WORK TASK: The answer must consist only of the lines from the line with "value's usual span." to the line with "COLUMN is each", both included, exactly as they stand below.

━━━

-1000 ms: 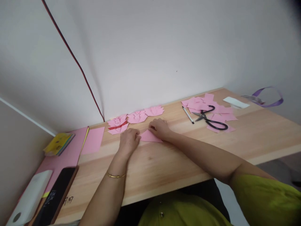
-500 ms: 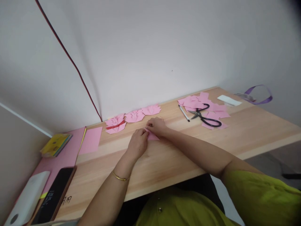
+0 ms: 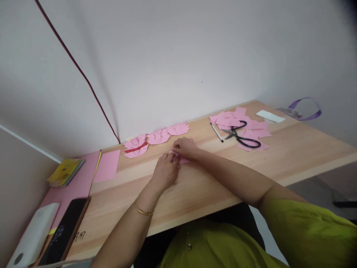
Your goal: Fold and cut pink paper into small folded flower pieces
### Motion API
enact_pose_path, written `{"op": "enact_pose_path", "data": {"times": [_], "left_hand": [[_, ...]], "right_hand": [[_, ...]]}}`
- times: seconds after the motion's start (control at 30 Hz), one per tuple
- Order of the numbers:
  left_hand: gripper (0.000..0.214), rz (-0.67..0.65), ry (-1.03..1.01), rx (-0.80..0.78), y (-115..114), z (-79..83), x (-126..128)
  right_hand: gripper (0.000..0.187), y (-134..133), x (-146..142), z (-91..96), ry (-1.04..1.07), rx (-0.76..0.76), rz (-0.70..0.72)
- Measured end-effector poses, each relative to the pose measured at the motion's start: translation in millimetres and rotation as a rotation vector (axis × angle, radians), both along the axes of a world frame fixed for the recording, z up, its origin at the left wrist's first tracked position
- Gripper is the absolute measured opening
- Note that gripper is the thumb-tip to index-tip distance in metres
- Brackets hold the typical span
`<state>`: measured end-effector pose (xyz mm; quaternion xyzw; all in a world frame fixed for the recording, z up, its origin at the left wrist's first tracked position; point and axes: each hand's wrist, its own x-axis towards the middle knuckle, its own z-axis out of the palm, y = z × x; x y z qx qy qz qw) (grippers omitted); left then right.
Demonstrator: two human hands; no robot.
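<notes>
A small folded pink paper [image 3: 184, 160] lies on the wooden table [image 3: 212, 186] near its back edge. My left hand [image 3: 165, 172] has its fingers curled, with the fingertips pressed on the paper's left end. My right hand [image 3: 184, 147] rests on the paper's far side, fingers bent down and pinching it. Most of the paper is hidden under the two hands. A thin gold bangle [image 3: 142, 211] circles my left wrist.
Three folded pink paper flowers [image 3: 157, 137] line the wall. Black scissors [image 3: 242, 138], a pen [image 3: 216, 132] and pink scraps [image 3: 240, 121] lie to the right. At left are a pink sheet [image 3: 108, 165], a yellow pad [image 3: 64, 171], a dark phone [image 3: 65, 230] and a white device [image 3: 33, 234].
My left hand moved right to meet the right hand. The pink paper went from a wider flat piece to a smaller folded one under both hands.
</notes>
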<state>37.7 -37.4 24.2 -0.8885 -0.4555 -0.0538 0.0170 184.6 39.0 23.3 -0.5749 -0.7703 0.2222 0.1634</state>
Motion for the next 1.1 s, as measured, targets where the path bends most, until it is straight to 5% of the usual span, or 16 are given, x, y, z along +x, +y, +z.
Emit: {"op": "enact_pose_path", "data": {"times": [0.73, 1.1], "left_hand": [[0.061, 0.002, 0.032, -0.075, -16.2, 6.7, 6.2], [0.069, 0.007, -0.068, -0.105, -20.0, 9.3, 2.8]], "right_hand": [[0.017, -2.3, -0.2, 0.5, -0.048, 0.055, 0.017], [0.026, -10.2, -9.8, -9.4, -0.248, 0.195, 0.025]]}}
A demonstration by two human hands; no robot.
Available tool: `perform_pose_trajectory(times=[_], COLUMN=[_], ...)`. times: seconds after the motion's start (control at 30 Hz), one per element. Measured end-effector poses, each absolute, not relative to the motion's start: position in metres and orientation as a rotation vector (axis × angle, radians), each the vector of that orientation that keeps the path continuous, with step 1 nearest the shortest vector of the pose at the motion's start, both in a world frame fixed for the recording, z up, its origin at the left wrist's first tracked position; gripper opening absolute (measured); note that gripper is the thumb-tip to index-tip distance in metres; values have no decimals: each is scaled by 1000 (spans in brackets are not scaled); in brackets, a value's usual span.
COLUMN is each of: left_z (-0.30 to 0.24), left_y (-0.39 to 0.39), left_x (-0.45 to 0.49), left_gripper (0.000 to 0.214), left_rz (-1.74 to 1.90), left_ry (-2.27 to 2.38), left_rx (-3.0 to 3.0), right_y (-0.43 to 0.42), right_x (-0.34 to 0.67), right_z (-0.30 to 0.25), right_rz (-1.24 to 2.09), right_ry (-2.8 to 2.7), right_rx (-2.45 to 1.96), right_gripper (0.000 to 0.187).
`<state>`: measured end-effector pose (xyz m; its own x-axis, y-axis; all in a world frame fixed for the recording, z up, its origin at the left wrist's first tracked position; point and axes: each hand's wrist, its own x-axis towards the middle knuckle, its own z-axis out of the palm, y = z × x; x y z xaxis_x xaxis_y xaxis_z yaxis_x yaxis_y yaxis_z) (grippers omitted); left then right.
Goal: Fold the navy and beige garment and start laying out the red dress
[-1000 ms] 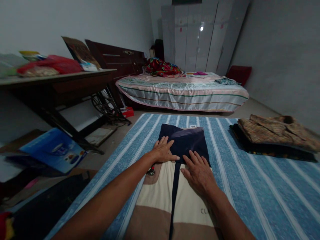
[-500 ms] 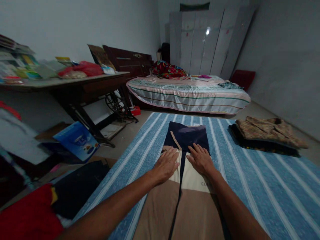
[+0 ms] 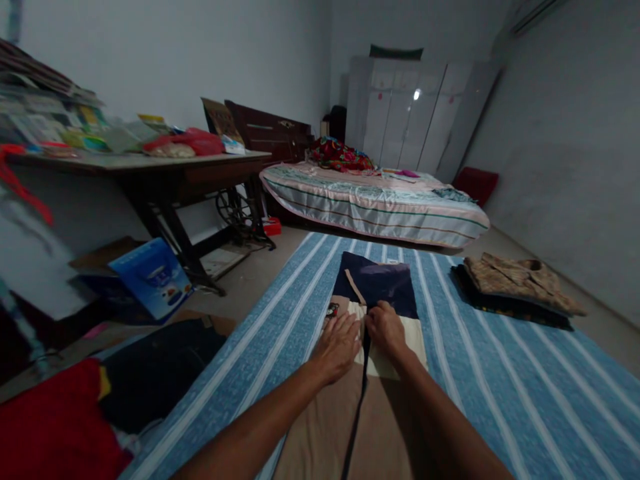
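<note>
My left hand (image 3: 339, 350) lies palm down, its fingers slightly spread on the cloth, not gripping. My right hand (image 3: 386, 330) is just beside it, its fingers curled at the dark strip (image 3: 361, 393) down the middle; whether they pinch an edge, I cannot tell. Beneath both, the navy, cream and brown colour-block top (image 3: 345, 413) lies lengthwise before me on the blue-and-white striped sheet (image 3: 475, 400), its navy end farthest from me. I judge the step in hand to be straightening that centre line; the next move calls for a light hold with my left hand while my right evens the cloth along the strip. Farther right, well apart, a patterned brown garment (image 3: 515, 280) lies folded over dark clothing (image 3: 525, 318). Off to my left are red cloth (image 3: 60, 427) and, beyond, the treadle table (image 3: 120, 160).
</note>
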<state>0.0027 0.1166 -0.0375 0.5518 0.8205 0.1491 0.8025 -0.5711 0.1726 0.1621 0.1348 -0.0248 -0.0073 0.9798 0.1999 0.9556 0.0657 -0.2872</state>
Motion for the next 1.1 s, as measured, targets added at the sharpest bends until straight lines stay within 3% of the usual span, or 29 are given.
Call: perform_pose_trajectory(times=[0.37, 0.77, 1.1], left_z=[-51, -47, -43], left_y=[117, 115, 115], left_x=[3, 2, 2], left_gripper=[44, 46, 48], left_rz=[423, 433, 276], left_ry=[1402, 1396, 1377], left_rx=[2713, 2740, 2724], right_y=[149, 143, 142], right_x=[157, 156, 155], right_z=[-47, -55, -56], right_rz=[127, 123, 92], right_ry=[-1822, -1776, -1789], right_rx=[-2006, -1793, -1816], right_gripper=[27, 22, 22])
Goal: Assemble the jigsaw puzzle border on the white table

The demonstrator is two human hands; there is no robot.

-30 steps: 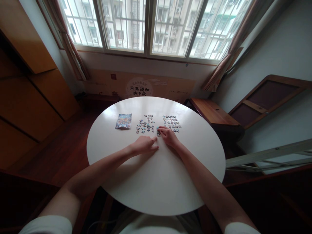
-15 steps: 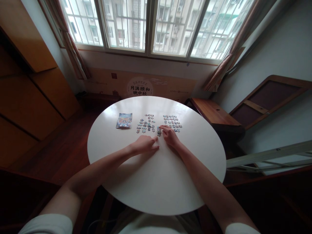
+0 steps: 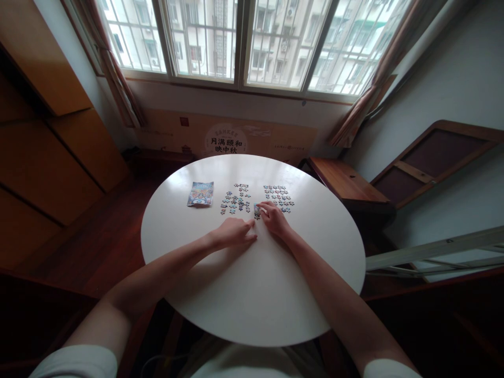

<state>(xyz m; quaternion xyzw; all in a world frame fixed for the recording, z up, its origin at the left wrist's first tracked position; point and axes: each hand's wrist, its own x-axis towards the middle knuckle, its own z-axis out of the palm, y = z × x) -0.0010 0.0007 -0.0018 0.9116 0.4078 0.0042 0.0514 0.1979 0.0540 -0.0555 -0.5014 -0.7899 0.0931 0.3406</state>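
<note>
A small strip of joined jigsaw puzzle pieces [image 3: 257,214] lies flat between my hands. My right hand [image 3: 274,218] has its fingertips at the strip's upper right edge, seemingly gripping a jigsaw piece there. With the index finger stretched to the strip's lower left and the thumb apart below, my left hand [image 3: 235,232] rests open on the table, holding nothing. Loose jigsaw pieces [image 3: 235,200] are scattered just beyond my left hand. Past my right hand, more pieces [image 3: 277,192] lie in rough rows, some partly hidden by that hand.
The white oval table [image 3: 252,294] carries everything. A colourful printed packet [image 3: 200,193] lies at its left side. Behind the table are a low printed panel [image 3: 275,139] and a barred window. A wooden bench [image 3: 346,181] stands at the right, with orange-brown cabinets [image 3: 79,152] at the left.
</note>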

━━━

WRITTEN ANSWER:
Available tool: `perform_pose_trajectory(times=[_], COLUMN=[_], ...)`. times: seconds after the motion's start (control at 30 Hz), one per element. Measured end-effector poses, each absolute, not relative to the motion's start: position in metres and orientation as a rotation vector (axis × angle, radians), each the vector of that orientation that keeps the path continuous, with step 1 nearest the shortest vector of the pose at the motion's start, both in a world frame fixed for the recording, z up, its origin at the left wrist's first tracked position; gripper opening absolute (measured); note that gripper is the thumb-tip to index-tip distance in metres; values have no decimals: each is scaled by 1000 (spans in brackets are not scaled); in brackets, a value's usual span.
COLUMN is each of: left_z (-0.30 to 0.24), left_y (-0.39 to 0.39), left_x (-0.45 to 0.49), left_gripper (0.000 to 0.214), left_rz (-1.74 to 1.90), left_ry (-2.27 to 2.38), left_rx (-3.0 to 3.0), right_y (-0.43 to 0.42), right_x (-0.34 to 0.67), right_z (-0.30 to 0.25), right_rz (-1.24 to 2.09), right_ry (-2.8 to 2.7), right_rx (-2.45 to 1.96), right_gripper (0.000 to 0.187).

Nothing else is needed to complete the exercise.